И при каждой очередной неудаче, когда очередная история сходила на нет или я видела, что она ни к чему не приведет, мне являлся с новой силой – или с прежней силой – призрак Томаса, вернее, с новой силой начинало работать мое воображение. И в этом нет ничего странного, поскольку так оно обычно и происходит: если человек, которому мы поверили, не оправдал надежд или связанные с ним иллюзии вдруг рассеялись, мы ищем защиты в том, что уже не может нам в защите отказать, потому что право на отказ осталось в прошлом. И нас мало волнует, если в прошлом тоже не все шло гладко, тоже случались огорчения, недоразумения и горькие обиды, если все тогда закончилось печально и непонятно чем, иначе говоря безрадостно. То, что необратимо ушло в прошлое, всегда уютней, чем вялое настоящее и сомнительное будущее. Беды, испытанные в прошлом, кажутся все более далекими и мнимыми. То, что когда-то уже случилось, ничем нам больше не грозит и не выбивает почву из-под ног, как всегда неясное будущее. Да, о прошлом мы вспоминаем с грустью, но без страха. Уже пережитые страхи приглушены временем и даже служат нам опорой, поскольку снова переживать их не придется.

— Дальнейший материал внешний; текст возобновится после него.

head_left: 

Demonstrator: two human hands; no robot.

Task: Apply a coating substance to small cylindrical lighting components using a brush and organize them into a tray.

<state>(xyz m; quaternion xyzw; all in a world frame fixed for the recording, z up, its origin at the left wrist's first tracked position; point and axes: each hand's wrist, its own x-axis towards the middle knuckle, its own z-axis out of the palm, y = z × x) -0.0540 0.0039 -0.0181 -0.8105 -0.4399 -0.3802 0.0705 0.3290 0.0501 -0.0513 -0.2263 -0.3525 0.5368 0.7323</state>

После очередной неудачи я невольно и, если угодно, вопреки доводам рассудка (а кто из нас порой не пренебрегает доводами рассудка?) опять возвращалась вроде бы к последней надежде: тело Томаса найдено не было, достоверных свидетельств так и не появилось, а значит, Тупра ошибся в своих прогнозах, когда заверял меня: “Вам не придется строить догадки до конца своей жизни”. Конец моей жизни, возможно, еще далек, а я все эти годы продолжала строить догадки. Правда, только время от времени, и особенно после очередного разочарования. Но тогда мне вспоминались и другие слова Тупры, те, что он произнес, стараясь не дать мне окончательно пасть духом и по возможности приукрасить положение дел: “Том может завтра войти в эту дверь, такое тоже нельзя исключать”. Однако одно завтра сменяется другим, и непременно наступает следующее – это и хорошо и плохо: хорошо, потому что помогает утром проснуться и встать с постели, а плохо, потому что лишает сил и потом заставляет весь день ждать, когда же он, этот день, закончится. Я даже пыталась внять сочувственным советам Тупры и напоминала себе, что до меня подобных историй были тысячи и мой случай – не исключение: я думала о женах тех моряков, которые не возвращались годами, о женах солдат, которые сбежали с поля боя и боялись вернуться, о женах тех, кто попал в плен или был взят в заложники, о женах потерпевших катастрофу или исчезнувших без следа путешественников. Всегда были женщины, которые остаются одни и ждут, каждый вечер смотрят на горизонт, надеясь различить вдали знакомую фигуру, и говорят: “Сегодня нет, сегодня опять нет, но, возможно, завтра – да, наверное, завтра”.